> [Exercise details]:
All of the entries below should be printed exactly; the pictures are to be left out.

□ □ □

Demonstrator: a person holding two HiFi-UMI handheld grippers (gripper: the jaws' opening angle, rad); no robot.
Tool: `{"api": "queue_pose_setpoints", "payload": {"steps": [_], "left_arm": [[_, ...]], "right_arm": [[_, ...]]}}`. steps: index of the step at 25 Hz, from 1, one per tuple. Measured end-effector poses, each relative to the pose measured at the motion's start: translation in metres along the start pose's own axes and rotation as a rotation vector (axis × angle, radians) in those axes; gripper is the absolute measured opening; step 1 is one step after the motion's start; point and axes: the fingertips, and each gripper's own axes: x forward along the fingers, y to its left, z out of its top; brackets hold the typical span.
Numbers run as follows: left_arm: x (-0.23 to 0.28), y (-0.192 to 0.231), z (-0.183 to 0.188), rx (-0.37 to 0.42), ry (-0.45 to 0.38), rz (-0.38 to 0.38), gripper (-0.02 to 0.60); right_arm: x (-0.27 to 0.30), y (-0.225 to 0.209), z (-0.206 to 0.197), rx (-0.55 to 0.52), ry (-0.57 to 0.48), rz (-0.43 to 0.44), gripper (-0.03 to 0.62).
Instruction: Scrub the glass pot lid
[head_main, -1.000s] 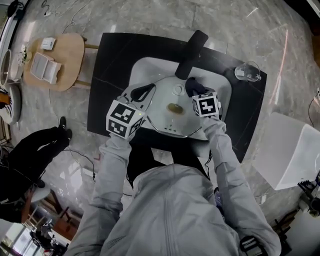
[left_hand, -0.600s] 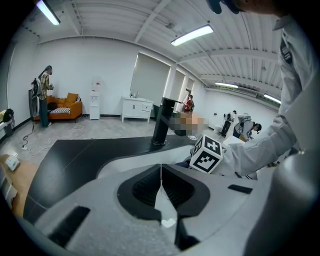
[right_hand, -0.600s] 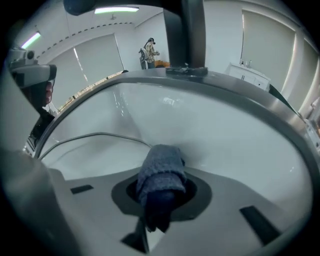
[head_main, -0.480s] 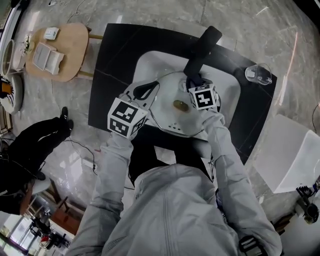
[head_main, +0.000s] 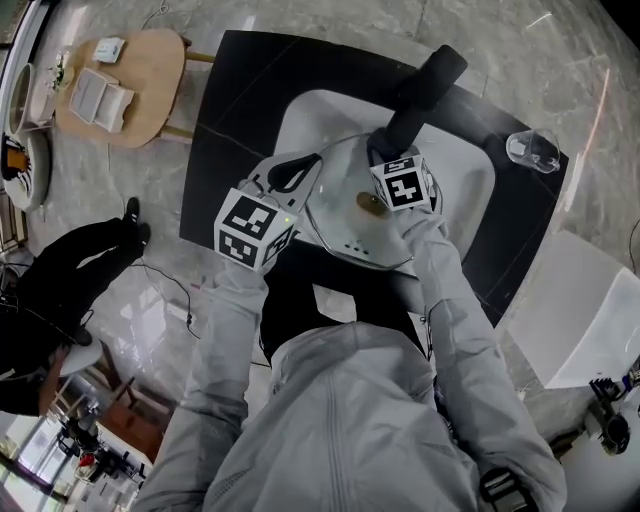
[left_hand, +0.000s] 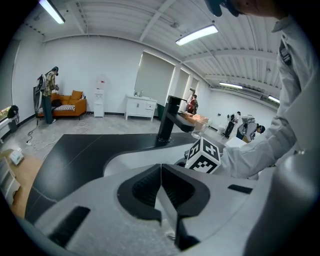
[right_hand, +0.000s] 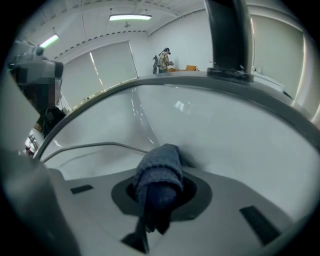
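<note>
Scrub step, I reckon; left gripper (left_hand: 161, 175) jaws closed on the lid (head_main: 335, 225) rim, tilting it over the sink (head_main: 465, 165); right gripper (right_hand: 157, 200) jaws clamp a cloth (right_hand: 159, 167) at the lid's far edge; next: press and sweep the cloth across the glass.

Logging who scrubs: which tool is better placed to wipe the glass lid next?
Right. The right tool is shut on the blue cloth, right at the glass lid over the sink. The left tool is shut on the lid's rim, steadying it, with no cloth.
</note>
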Motion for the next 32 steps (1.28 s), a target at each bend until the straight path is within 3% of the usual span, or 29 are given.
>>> {"api": "queue_pose_setpoints", "payload": {"steps": [9,16,23,32], "left_arm": [[-0.01,0.012,0.0,-0.001,0.004,0.035,0.029],[-0.023,0.015,0.003,-0.001,0.001,0.06,0.029],[-0.036,0.015,0.006,0.003,-0.003,0.079,0.029],[-0.038,0.001,0.003,0.012,-0.004,0.067,0.029]], "right_arm": [[0.005,0.066,0.013,-0.012,-0.005,0.184,0.067],[-0.009,0.12,0.024,-0.062,-0.014,0.391,0.068],[-0.026,0.15,0.023,-0.11,0.001,0.514,0.069],[-0.069,0.187,-0.001,-0.213,0.081,0.798,0.069]]}}
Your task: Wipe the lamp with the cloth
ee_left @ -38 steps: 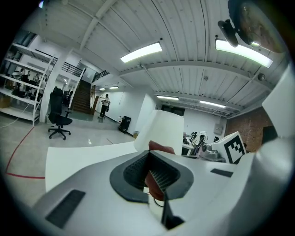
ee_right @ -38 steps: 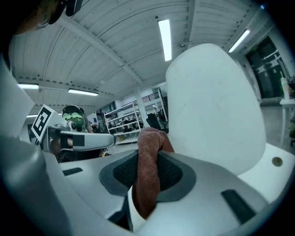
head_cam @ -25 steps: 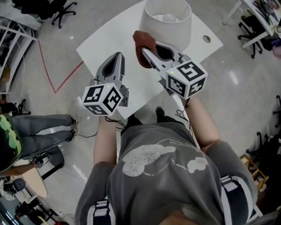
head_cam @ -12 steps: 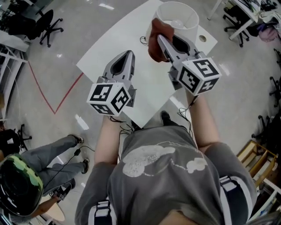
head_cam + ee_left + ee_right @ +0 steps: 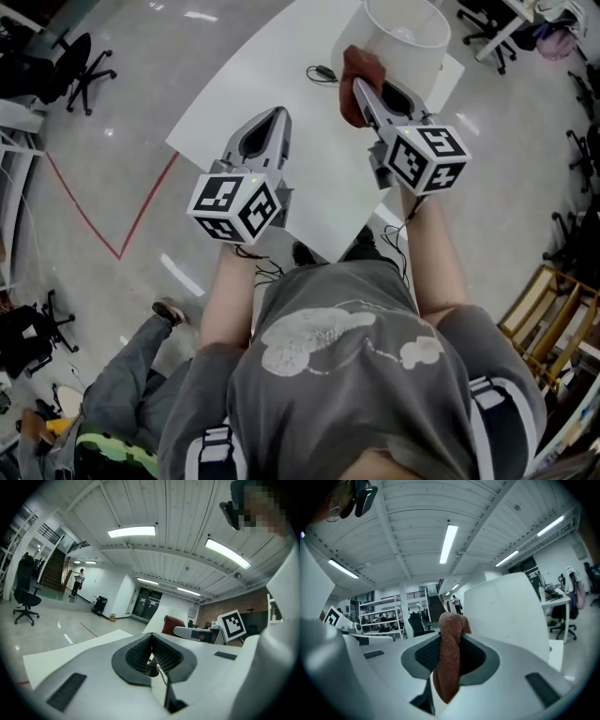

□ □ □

> [Answer section]:
Demonstrator: a person holding two HiFi-UMI handheld grippers (gripper: the jaws' opening angle, rad); no robot.
Tool: `{"api": "queue_pose_setpoints", "payload": {"steps": [_], "left_arm": [[_, ...]], "right_arm": [[_, ...]]}}`. steps: index of the step at 25 Hz, from 1, one per tuple. Measured end-effector poses, each relative to the pose measured at the motion's start: translation in metres along the start pose's own axes and rotation as a rotation vector (axis × angle, radians) in those axes; gripper is the absolute measured opening; step 1 is one step after the motion's start; point and axes: the fingertips, and each gripper's own axes: x forward along the fingers, y to its left, z out of its top; brackets hold the typical span.
Numbers run as follows: left_arm: x (-0.23 to 0.28), y (-0.192 to 0.231), z (-0.183 to 0.188), rx (-0.37 to 0.42), ry (-0.45 to 0.38), rz (-0.38 to 0.38), gripper (-0.02 to 0.60); right_arm: x (-0.27 to 0.30), y (-0.225 to 0.209), z (-0.206 to 0.197), rx (-0.55 to 0.52), ry (-0.57 to 0.48), rz (-0.43 to 0.44), gripper (-0.03 to 0.62).
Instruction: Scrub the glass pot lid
[head_main, -1.000s] 
[left_hand, -0.600s] 
[right_hand, -0.600s] 
[head_main, -0.480s] 
[head_main, +0.000s] 
[left_hand, +0.000s] 
[right_hand, +0.000s] 
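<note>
Scrub step, I reckon; left gripper (left_hand: 161, 175) jaws closed on the lid (head_main: 335, 225) rim, tilting it over the sink (head_main: 465, 165); right gripper (right_hand: 157, 200) jaws clamp a cloth (right_hand: 159, 167) at the lid's far edge; next: press and sweep the cloth across the glass.

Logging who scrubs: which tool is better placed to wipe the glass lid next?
Right. The right tool is shut on the blue cloth, right at the glass lid over the sink. The left tool is shut on the lid's rim, steadying it, with no cloth.
</note>
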Motion for the next 32 steps (1.28 s), a target at each bend until the straight path is within 3% of the usual span, or 29 are given.
>>> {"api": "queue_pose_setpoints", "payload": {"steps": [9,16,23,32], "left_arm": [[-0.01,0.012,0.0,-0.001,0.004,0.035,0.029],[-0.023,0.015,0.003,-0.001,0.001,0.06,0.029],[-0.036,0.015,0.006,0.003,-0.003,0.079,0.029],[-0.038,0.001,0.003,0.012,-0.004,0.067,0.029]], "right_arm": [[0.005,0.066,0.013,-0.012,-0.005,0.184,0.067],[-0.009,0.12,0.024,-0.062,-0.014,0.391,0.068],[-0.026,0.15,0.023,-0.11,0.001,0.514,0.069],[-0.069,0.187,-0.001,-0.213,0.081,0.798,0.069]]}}
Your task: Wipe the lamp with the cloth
ee_left @ -38 steps: 
ee_right @ -38 steps: 
head_cam @ -25 steps: 
head_cam @ -12 steps: 
head_cam + ee_left + ee_right @ +0 steps: 

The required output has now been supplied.